● **WORK TASK**: Write out the listing verbatim. No pictures belong in it.

● **DATASET SECTION**:

________________________________________

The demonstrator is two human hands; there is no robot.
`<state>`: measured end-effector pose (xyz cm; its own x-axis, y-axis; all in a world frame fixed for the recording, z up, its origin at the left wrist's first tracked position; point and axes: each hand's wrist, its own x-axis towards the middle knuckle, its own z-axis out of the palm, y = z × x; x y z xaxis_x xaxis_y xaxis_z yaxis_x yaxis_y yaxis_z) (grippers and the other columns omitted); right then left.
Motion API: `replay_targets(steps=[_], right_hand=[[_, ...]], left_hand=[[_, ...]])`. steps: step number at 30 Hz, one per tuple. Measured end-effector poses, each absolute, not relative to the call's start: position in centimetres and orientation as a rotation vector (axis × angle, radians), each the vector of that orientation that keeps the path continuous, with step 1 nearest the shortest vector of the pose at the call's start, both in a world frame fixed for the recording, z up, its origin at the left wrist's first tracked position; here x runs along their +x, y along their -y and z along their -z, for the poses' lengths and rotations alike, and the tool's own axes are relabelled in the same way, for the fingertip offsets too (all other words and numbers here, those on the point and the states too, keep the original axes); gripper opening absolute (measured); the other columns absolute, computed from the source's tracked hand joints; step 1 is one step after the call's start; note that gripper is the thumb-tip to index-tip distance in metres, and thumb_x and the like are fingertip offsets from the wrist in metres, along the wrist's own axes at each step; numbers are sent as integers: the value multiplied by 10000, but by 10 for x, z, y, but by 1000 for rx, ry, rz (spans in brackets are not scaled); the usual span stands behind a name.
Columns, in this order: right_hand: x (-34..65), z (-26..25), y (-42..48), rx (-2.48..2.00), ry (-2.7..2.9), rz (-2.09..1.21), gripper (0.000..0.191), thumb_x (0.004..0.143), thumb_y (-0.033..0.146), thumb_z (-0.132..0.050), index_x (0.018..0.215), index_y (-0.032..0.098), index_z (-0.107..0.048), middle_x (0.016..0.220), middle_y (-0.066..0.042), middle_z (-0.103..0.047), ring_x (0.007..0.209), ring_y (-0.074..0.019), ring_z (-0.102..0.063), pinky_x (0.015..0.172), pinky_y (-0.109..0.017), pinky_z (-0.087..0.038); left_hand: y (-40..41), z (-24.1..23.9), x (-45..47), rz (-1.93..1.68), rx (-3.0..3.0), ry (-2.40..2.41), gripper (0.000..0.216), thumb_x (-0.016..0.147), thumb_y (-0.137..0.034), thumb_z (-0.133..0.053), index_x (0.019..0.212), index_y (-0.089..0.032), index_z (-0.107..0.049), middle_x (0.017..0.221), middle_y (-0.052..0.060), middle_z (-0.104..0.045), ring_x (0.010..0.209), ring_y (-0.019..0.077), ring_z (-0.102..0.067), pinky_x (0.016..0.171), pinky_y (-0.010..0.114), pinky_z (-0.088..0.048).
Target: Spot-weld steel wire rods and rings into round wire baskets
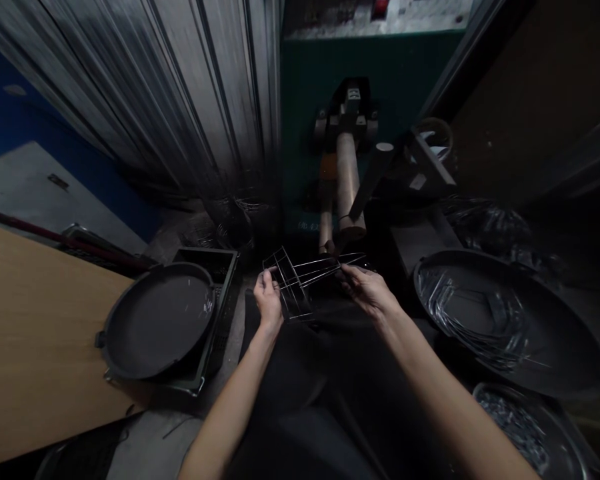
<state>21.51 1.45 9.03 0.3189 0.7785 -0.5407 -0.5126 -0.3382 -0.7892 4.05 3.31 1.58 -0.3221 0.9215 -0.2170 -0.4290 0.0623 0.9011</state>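
Observation:
A thin wire rack (pixel 295 283) made of bent metal rods hangs in front of me, just below the copper-coloured arms (pixel 349 180) of a green welding machine (pixel 375 100). My left hand (pixel 267 298) is closed on the rack's left side. My right hand (pixel 366 288) pinches the long rods at its right end, close to the tip of the machine's arm.
A round black pan (pixel 155 323) rests on a dark crate (pixel 215 267) at my left, beside a wooden board (pixel 35 333). At my right a large black basin (pixel 555 347) holds bent wires (pixel 470 313). A second basin (pixel 530 427) lies below it. Corrugated metal sheet (pixel 180 87) stands behind.

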Motion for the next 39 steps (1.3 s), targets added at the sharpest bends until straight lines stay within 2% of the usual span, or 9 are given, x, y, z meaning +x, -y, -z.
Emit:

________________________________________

● **FINAL ANSWER**:
The demonstrator is two human hands; there is no robot.
`<state>`: measured end-effector pose (xyz cm; its own x-axis, y-axis; all in a world frame fixed for the recording, z up, its origin at the left wrist's first tracked position; point and axes: each hand's wrist, its own x-axis towards the middle knuckle, its own z-axis out of the palm, y = z × x; x y z xaxis_x xaxis_y xaxis_z yaxis_x yaxis_y yaxis_z) (grippers and the other columns omitted); right then left.
Motion API: `replay_targets(steps=[_], right_hand=[[_, ...]], left_hand=[[_, ...]])`. steps: step number at 30 Hz, one per tuple. Measured end-effector poses, each absolute, not relative to the call's start: position in centimetres and orientation as a rotation vector (axis × angle, radians), each the vector of that orientation that keeps the path continuous, with step 1 nearest the shortest vector of the pose at the call's start, both in a world frame fixed for the recording, z up, its origin at the left wrist's first tracked position; here x runs along their +x, y along their -y and z along their -z, for the poses' lengths and rotations alike, and the tool's own axes are relabelled in the same way, for the fingertip offsets too (all other words and numbers here, those on the point and the states too, keep the original axes); gripper opening absolute (measured); the other columns absolute, computed from the source's tracked hand joints; step 1 is one step after the call's start; note that gripper is the thumb-tip to index-tip distance in metres, and thumb_x and the like are fingertip offsets from the wrist in metres, along the wrist's own axes at each step; numbers are sent as integers: the value multiplied by 10000, but by 10 for x, z, y, but by 1000 for rx, ry, rz (spans in brackets are not scaled); the usual span stands behind a name.
Columns, in this order: right_hand: x (-34..65), z (-26..25), y (-42..48), rx (-2.48..2.00), ry (-2.7..2.9), rz (-2.09..1.21), gripper (0.000..0.191), thumb_x (0.004..0.143), thumb_y (-0.033..0.146), thumb_z (-0.132..0.050), index_x (0.018..0.215), index_y (-0.032..0.098), index_z (-0.107..0.048), middle_x (0.016..0.220), middle_y (-0.066..0.042), middle_z (-0.103..0.047), ring_x (0.007..0.209), ring_y (-0.074..0.019), ring_z (-0.102..0.063), pinky_x (0.015..0.172), pinky_y (-0.109..0.017), pinky_z (-0.087..0.038); left_hand: y (-40..41), z (-24.1..23.9), x (-45..47), rz (-1.93..1.68), rx (-3.0..3.0), ry (-2.40..2.41), gripper (0.000..0.216), thumb_x (-0.016..0.147), thumb_y (-0.137..0.034), thumb_z (-0.133..0.053), index_x (0.019..0.212), index_y (-0.089..0.032), index_z (-0.107..0.049), middle_x (0.017..0.221), middle_y (-0.052..0.060), middle_z (-0.104..0.045), ring_x (0.010..0.209), ring_y (-0.019..0.077), ring_z (-0.102..0.067), pinky_x (0.016..0.171), pinky_y (-0.010..0.114), pinky_z (-0.088..0.048).
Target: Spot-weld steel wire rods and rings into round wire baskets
<state>21.51 1.45 9.03 0.3189 0.7785 -0.5407 -0.5126 -0.3382 -0.7892 4.05 3.31 1.58 -0.3221 0.9215 -0.2170 -0.4290 0.0623 0.9011</state>
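Observation:
A thin wire rack (pixel 295 283) made of bent metal rods hangs in front of me, just below the copper-coloured arms (pixel 349 180) of a green welding machine (pixel 375 100). My left hand (pixel 267 298) is closed on the rack's left side. My right hand (pixel 366 288) pinches the long rods at its right end, close to the tip of the machine's arm.
A round black pan (pixel 155 323) rests on a dark crate (pixel 215 267) at my left, beside a wooden board (pixel 35 333). At my right a large black basin (pixel 555 347) holds bent wires (pixel 470 313). A second basin (pixel 530 427) lies below it. Corrugated metal sheet (pixel 180 87) stands behind.
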
Motion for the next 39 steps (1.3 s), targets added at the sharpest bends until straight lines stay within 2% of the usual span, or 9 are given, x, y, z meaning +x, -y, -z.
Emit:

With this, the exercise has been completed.